This is the exact title of an essay by C.S.Lewis, and I often think of it during the Breaking of Bread. He says, “I was standing today in the dark toolshed. The sun was shining outside and through the crack at the top of the door there came a sunbeam. From where I stood that beam of light, with the specks of dust floating in it, was the most striking thing in the place. Everything else was almost pitch-black. I was seeing the beam, not seeing things by it.”
“Then I moved, so that the beam fell on my eyes. Instantly the whole previous picture vanished. I saw no toolshed, and (above all) no beam. Instead I saw, framed in the irregular cranny at the top of the door, green leaves moving on the branches of a tree outside and beyond that, 90 odd million miles away, the sun. Looking along the beam and looking at the beam are very different experiences.”

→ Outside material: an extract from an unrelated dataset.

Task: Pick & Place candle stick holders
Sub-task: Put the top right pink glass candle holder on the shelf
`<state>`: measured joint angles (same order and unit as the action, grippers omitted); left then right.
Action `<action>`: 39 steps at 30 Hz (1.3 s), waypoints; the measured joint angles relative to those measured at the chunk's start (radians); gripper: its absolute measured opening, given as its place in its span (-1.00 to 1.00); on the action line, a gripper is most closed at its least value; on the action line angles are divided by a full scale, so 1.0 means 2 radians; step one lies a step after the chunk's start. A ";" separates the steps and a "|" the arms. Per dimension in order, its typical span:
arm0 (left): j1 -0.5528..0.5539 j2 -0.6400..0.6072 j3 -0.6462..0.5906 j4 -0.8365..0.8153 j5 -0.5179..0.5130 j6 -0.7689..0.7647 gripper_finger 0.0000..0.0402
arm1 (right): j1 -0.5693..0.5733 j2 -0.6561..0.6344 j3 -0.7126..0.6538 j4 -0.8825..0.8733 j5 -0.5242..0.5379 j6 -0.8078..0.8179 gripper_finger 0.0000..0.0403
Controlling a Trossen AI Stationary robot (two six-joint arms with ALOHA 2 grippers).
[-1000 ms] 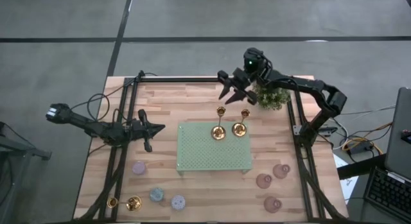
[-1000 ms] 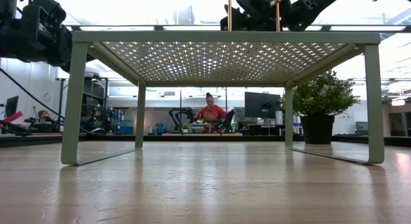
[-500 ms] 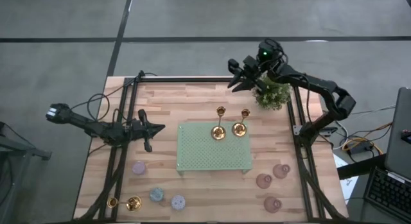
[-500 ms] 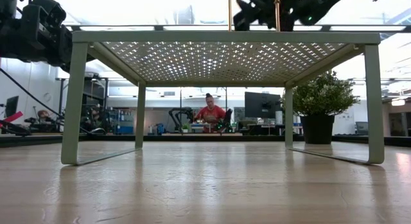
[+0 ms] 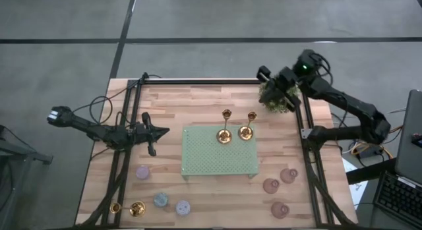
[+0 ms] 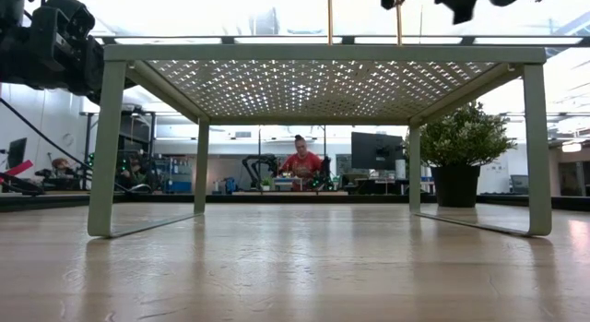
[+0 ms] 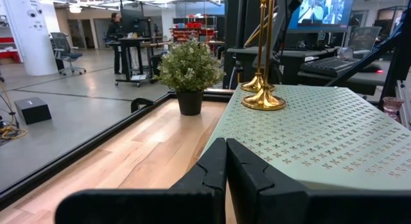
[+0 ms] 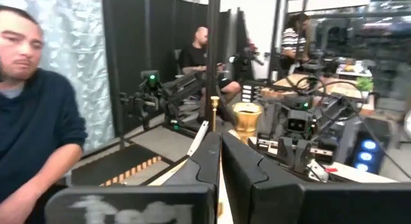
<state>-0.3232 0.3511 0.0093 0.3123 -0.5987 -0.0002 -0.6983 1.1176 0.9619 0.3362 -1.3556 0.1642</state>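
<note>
Two slim gold candle stick holders stand upright by their round bases on the far part of the green perforated shelf. In the left wrist view these gold holders show on its top. A third gold holder lies on its side at the near left corner. Pastel squat holders sit near left, brownish-pink ones near right. My right gripper is shut and empty, high by the far right corner. My left gripper is shut, left of the shelf.
A small potted plant stands at the far right corner, just under my right arm. A black frame runs along the table's far and side edges. Bare wood lies in front of the shelf. People sit in the room beyond.
My right gripper has drawn back from the two gold holders on the shelf, rising and going toward the table's far right corner, above the plant. Its fingers, spread a second ago, have shut on nothing. The holders stay upright where they were.
</note>
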 joint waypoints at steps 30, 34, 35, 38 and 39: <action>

So, how does this relate to a worship service at Shoreacres Bible Chapel? As we enter the chapel on a Sunday morning, we’re probably greeting one another, commenting on the weather, noticing the warmth or coolness of the auditorium, the comfort of the pews, even the bread and wine on the table at the front. In a sense, this is looking at the beam.
Then the service begins and we notice who gives out a hymn, reads a scripture or prays. Still looking at the beam. Someone may comment on a hymn or a hymn-writer or even the method of our remembrance. Still looking at the beam. Going deeper, someone may show us typology or prophetic fulfillment or the wonders we can expect to enter someday. Still looking.
But what we really want to see is the Son. Isaiah saw Him: “In the year that King Uzziah died I saw the Lord!” Isa.6:1 (also John 12:41). Peter, James and John saw Him on that mountain: “This is My Son, whom I love.” Mark 9:7. Stephen saw Him: He “looked up to heaven and saw the glory of God, and Jesus standing at the right hand of God.” Acts 7:55. John saw Him again, on Patmos: “I am the Living One; I was dead, and behold I am alive for ever and ever.” Rev.1:18.
So there is a hope every time we come to a Breaking of Bread or any worship, expressed in a slight paraphrase of what those Greeks said to Philip long ago, “Lord, we would like to see Jesus!” John 12:21.